Blockchain technology has redefined online transactions. “Trustless” transactions do not require central intermediaries. Digital cash is semi-transparent, meaning that every transaction leaves a record, but nothing links transactions to identities. Perceived anonymity and borderless online transactions have enabled bad actors to target unsuspecting victims through scams like advance-fee fraud and phishing schemes.

Cryptocurrency tracing is a possible answer to crypto scams. Tracing specialists use methods like blockchain analysis, Density-Based Spatial Clustering of Applications with Noise (DBSCAN), and cross-ledger transaction tracking to identify patterns and establish links between transactions. The objective is to link fraudulent activities to real-world identities and criminal networks.

== Techniques and methods ==
Blockchain researchers have developed and adopted various techniques to track and analyze the flow of digital currencies across blockchain networks, where possible.

===Blockchain analysis===
Blockchain analysis peers into the immutable transaction records in blockchain ledgers. By examining transaction histories and identifying patterns, analysts try to link seemingly unrelated transactions and reveal the flow of funds through different addresses and wallets.

===DBSCAN===
Density-Based Spatial Clustering of Applications with Noise (DBSCAN) identifies groups of related transactions or addresses by analyzing the density of transaction data points. DBSCAN is an algorithm used in machine learning that can reveal networks of addresses controlled by the same entity, despite obfuscation attempts. By clustering these addresses, investigators can gain a clearer picture of the structure and scale of illicit operations.

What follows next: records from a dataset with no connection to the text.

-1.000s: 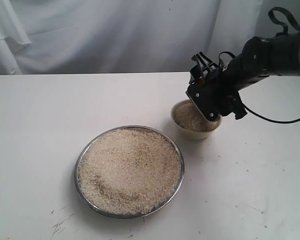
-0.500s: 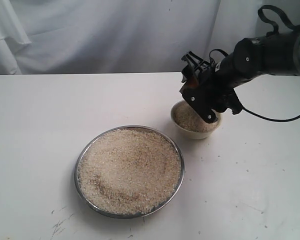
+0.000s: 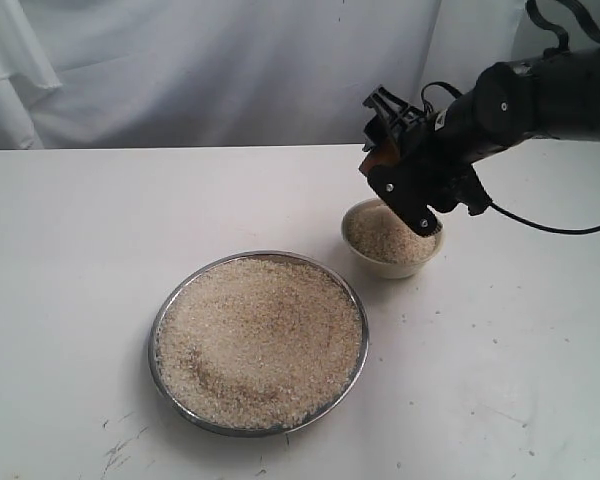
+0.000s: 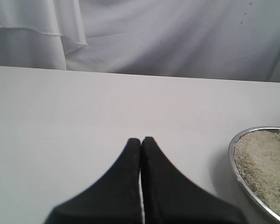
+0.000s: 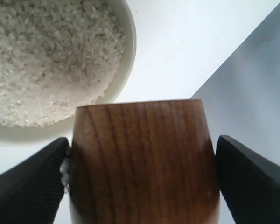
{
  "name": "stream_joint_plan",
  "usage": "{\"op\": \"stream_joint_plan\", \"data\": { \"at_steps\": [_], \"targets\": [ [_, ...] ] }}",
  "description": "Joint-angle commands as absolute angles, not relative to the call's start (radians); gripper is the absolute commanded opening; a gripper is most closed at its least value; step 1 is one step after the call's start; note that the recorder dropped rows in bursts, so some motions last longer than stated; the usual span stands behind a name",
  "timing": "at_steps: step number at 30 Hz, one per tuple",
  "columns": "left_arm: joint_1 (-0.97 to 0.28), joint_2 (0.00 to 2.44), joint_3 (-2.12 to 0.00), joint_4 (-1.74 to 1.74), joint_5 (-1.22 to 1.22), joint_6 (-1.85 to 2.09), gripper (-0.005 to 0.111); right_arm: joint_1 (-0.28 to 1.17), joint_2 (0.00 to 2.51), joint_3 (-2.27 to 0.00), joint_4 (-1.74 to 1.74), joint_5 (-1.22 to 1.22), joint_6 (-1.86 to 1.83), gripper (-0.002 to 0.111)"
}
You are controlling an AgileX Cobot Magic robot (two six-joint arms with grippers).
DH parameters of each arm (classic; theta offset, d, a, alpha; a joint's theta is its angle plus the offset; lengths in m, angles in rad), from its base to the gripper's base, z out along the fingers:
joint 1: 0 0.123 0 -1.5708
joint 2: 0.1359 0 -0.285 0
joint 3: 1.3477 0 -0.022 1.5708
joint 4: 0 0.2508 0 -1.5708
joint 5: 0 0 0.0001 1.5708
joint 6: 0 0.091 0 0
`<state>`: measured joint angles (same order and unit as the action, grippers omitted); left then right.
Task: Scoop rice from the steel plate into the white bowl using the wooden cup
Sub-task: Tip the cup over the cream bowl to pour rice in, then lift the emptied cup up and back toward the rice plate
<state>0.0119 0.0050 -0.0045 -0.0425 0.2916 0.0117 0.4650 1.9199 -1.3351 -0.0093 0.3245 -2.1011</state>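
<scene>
My right gripper (image 5: 142,144) is shut on the wooden cup (image 5: 142,161), one black finger on each side, and a few grains stick at one finger. The cup hangs over the edge of the white bowl (image 5: 129,42), which holds rice (image 5: 46,56). In the exterior view the right gripper (image 3: 388,165) is above the bowl (image 3: 392,268), and only a brown sliver of the cup (image 3: 382,158) shows. The steel plate (image 3: 156,335) lies front left of the bowl, heaped with rice (image 3: 260,340). My left gripper (image 4: 141,140) is shut and empty above the bare table, with the plate's rim (image 4: 233,161) beside it.
A white cloth backdrop (image 3: 210,70) hangs behind the white table (image 3: 70,250). A black cable (image 3: 550,238) trails from the right arm over the table's right side. The left arm is out of the exterior view.
The right gripper with the cup has risen and shifted slightly left above the bowl. Plate, bowl and left gripper have not moved.
</scene>
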Motion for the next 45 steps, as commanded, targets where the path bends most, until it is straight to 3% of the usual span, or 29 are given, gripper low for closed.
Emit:
{"op": "stream_joint_plan", "data": {
  "at_steps": [1,11,22,36,41,45],
  "targets": [
    [0.01,0.0,0.0,-0.043,0.285,0.009,0.0,0.47,1.89,-1.337,-0.018,0.326,-2.085,0.0],
    [0.01,0.0,0.0,-0.043,0.285,0.009,0.0,0.471,1.853,-1.337,0.06,0.422,-1.644,0.0],
    [0.01,0.0,0.0,-0.043,0.285,0.009,0.0,0.434,1.813,-1.337,0.915,0.732,-1.923,0.0],
    [0.01,0.0,0.0,-0.043,0.285,0.009,0.0,0.338,1.817,-1.287,1.578,0.993,-2.116,0.0],
    [0.01,0.0,0.0,-0.043,0.285,0.009,0.0,0.346,1.828,-1.287,1.557,1.023,-2.116,0.0],
    [0.01,0.0,0.0,-0.043,0.285,0.009,0.0,0.379,1.841,-1.287,1.319,0.958,-2.116,0.0]
  ]
}}
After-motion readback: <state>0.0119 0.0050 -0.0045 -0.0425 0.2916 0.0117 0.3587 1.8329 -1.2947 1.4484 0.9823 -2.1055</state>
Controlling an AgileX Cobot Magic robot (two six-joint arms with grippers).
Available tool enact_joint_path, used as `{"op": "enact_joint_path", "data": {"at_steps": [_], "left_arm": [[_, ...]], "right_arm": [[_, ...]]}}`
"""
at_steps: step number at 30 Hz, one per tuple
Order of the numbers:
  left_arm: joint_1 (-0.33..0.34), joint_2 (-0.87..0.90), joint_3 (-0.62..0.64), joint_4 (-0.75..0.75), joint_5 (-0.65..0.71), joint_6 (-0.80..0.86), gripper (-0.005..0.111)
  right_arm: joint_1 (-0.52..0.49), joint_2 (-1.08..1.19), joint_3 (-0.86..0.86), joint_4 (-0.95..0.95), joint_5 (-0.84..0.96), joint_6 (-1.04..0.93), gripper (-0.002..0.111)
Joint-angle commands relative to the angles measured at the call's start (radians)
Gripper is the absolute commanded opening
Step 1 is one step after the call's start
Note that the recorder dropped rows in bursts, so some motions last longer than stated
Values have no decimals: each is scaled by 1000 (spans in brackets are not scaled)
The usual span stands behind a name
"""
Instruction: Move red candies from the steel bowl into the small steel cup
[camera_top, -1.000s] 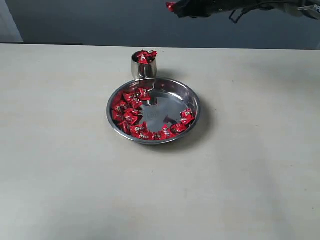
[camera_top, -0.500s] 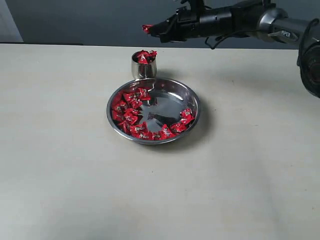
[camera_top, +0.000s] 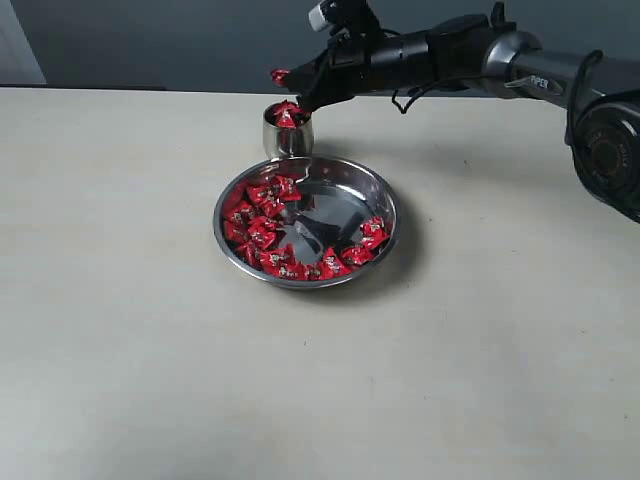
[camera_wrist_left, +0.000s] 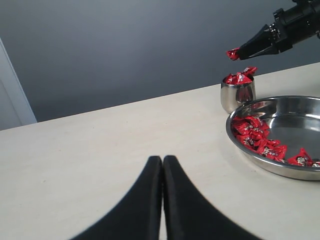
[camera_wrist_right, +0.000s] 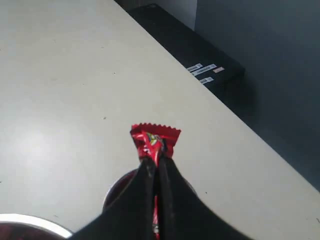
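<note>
My right gripper (camera_top: 296, 84) pinches one red crinkle-wrapped candy (camera_top: 280, 76) at its fingertips, just above the small shiny steel cup (camera_top: 288, 138). The candy's long axis follows the fingers, crimped end pointing outward. My left gripper (camera_wrist_left: 162, 165) sits pressed together, well apart from the cup.

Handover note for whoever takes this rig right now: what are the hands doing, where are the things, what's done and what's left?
Right hand: shut on one red candy, in the air just above the small steel cup.
Left hand: shut, empty, over the table, off to the side of the work.
Things: the cup stands close beside the steel bowl.
Done: the cup is heaped with red candies above its rim.
Left: release the held candy, which may slide off the heap. The remaining candies, a good number, lie along the bowl's edge.
</note>
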Motion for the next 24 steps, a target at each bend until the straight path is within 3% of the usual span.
{"op": "enact_joint_path", "data": {"at_steps": [1, 7, 17, 21, 23, 24], "left_arm": [[1, -5, 5, 0, -5, -2, 2], [1, -5, 5, 0, -5, -2, 2], [1, -5, 5, 0, -5, -2, 2], [1, -5, 5, 0, -5, -2, 2], [1, -5, 5, 0, -5, -2, 2], [1, -5, 5, 0, -5, -2, 2]], "right_arm": [[-2, 6, -4, -8, -10, -8, 5], [-2, 6, -4, -8, -12, -8, 24], [-2, 1, -4, 13, -6, -4, 24], [-22, -61, -4, 10, 7, 109, 24], [-59, -132, -4, -44, 96, 247, 17], [-94, -181, -4, -104, 247, 292, 2]]}}
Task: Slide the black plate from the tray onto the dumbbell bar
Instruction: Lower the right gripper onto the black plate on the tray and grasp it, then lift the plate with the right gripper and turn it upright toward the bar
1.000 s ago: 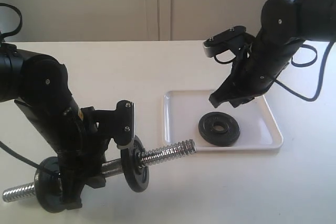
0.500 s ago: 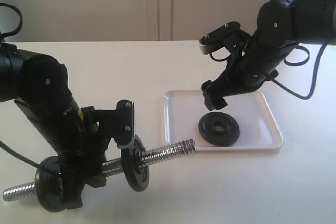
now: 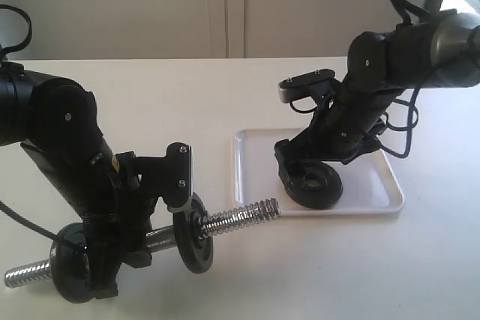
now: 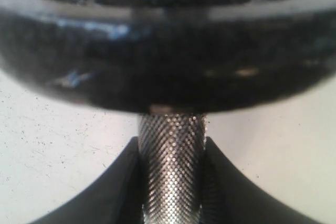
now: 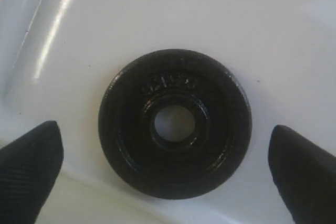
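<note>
I see a plain white counter (image 3: 150, 95) with pale panelled doors (image 3: 225, 5) behind it. The white tray (image 3: 371, 174) sits on the counter's right half, and the black plate (image 3: 330, 185) lies flat in it, towards its front edge.

On the left, my left arm (image 3: 67, 155) is bent low over the counter. The left jaws are clamped on the knurled middle of the dumbbell bar (image 3: 240, 217), pressing it from both sides in the wrist view (image 4: 172, 171). The bar is tilted, its bare threaded end pointing at the tray's near corner and stopping just short of it. Two black discs (image 3: 193, 234) sit on it, one either side of the grip.

My right arm (image 3: 375, 88) reaches down into the tray. The right jaws are spread wide, straddling the plate (image 5: 220, 129) without touching it.
</note>
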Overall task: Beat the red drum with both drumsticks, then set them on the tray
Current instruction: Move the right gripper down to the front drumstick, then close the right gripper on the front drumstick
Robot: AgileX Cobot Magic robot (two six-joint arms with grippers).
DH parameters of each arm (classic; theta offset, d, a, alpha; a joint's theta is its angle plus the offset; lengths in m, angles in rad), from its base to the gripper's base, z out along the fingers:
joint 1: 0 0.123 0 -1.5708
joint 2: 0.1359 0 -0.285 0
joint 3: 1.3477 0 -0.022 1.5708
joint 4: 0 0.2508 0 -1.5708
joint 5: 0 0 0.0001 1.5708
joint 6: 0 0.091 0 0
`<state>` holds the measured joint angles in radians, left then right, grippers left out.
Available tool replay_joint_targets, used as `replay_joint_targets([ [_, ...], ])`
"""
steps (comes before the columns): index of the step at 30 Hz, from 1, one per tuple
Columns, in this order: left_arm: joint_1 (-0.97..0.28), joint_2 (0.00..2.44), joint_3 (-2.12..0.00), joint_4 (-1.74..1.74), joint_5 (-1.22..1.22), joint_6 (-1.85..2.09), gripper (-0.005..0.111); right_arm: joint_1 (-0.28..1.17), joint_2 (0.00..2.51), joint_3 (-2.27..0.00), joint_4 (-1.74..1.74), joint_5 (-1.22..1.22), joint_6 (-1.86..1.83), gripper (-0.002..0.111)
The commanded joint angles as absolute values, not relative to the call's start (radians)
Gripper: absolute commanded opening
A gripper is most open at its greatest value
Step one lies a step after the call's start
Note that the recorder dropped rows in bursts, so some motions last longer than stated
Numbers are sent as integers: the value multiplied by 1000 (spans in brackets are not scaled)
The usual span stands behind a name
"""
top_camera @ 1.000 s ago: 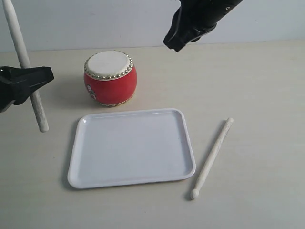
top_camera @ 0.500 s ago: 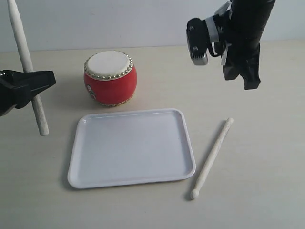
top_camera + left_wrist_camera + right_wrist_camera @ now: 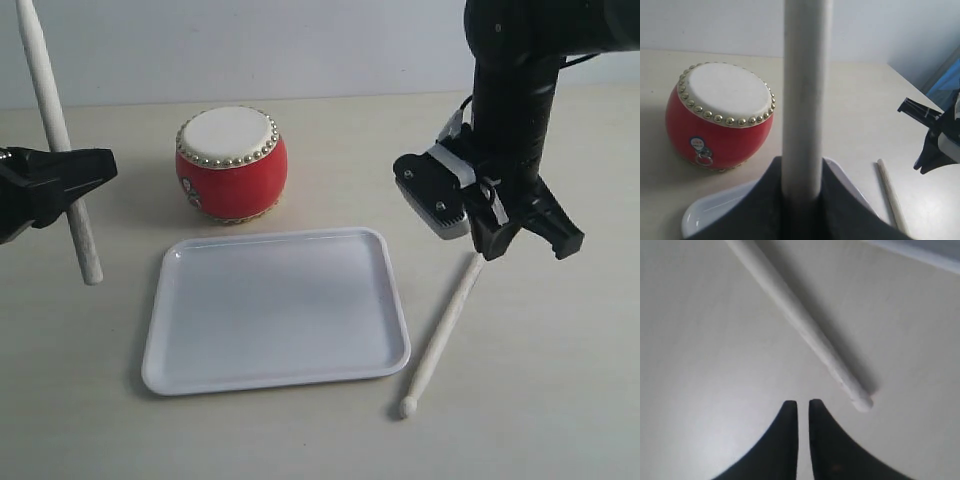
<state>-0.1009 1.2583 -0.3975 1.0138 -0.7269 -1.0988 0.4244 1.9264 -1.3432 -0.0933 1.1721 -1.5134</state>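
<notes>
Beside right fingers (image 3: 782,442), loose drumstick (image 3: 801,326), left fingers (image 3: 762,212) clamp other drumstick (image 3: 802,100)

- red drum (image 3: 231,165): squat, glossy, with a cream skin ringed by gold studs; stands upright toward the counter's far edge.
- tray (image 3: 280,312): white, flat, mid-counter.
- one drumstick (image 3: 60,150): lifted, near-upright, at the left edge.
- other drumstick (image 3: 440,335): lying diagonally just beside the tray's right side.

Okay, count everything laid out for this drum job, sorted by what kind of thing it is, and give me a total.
Drumsticks: 2, one held in the left gripper, one lying loose beside the tray
Red drum: 1
White tray: 1
Total: 4
</notes>
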Motion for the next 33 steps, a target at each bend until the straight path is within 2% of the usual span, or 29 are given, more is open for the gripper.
replay_joint_targets([
  [1,-99,1252,-406,1012,-736,-1100,0,425,1926,-1313,-127,1131,-1530,19],
  [4,-99,1252,-406,1012,-736,-1100,0,425,1930,-1297,-62,1093,-1596,39],
  [5,-99,1252,-406,1012,-736,-1100,0,425,1940,-1291,-35,1077,-1654,51],
  [7,-99,1252,-406,1014,-736,-1100,0,425,1962,-1291,-30,1056,-1682,57],
  [16,-99,1252,-406,1014,-736,-1100,0,425,2052,-1291,-86,989,-1706,48],
  [24,-99,1252,-406,1014,-736,-1100,0,425,2083,-1291,-101,945,-1706,48],
  [33,-99,1252,-406,1014,-738,-1100,0,425,2094,-1291,-116,944,-1700,40],
])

===Cross-ledger transaction tracking===
Cross-ledger transaction tracking is a technique used to trace the movement of funds across different cryptocurrency networks. Platforms like ShapeShift allow users to exchange one cryptocurrency for another. Investigators can follow funds moving between different blockchains through such platforms, even when criminals try to obscure their origins through currency conversion.

===Graph analysis===
Some cryptocurrency tracing specialists use graphs to represent wallets and transactions. The visual representation of blockchain transactions allows investigators to identify patterns, spot address clusters, and gain other insights.

By combining these techniques, law enforcement, regulators, and cybersecurity experts can detect and combat illicit activities, making cryptocurrency ecosystems safer.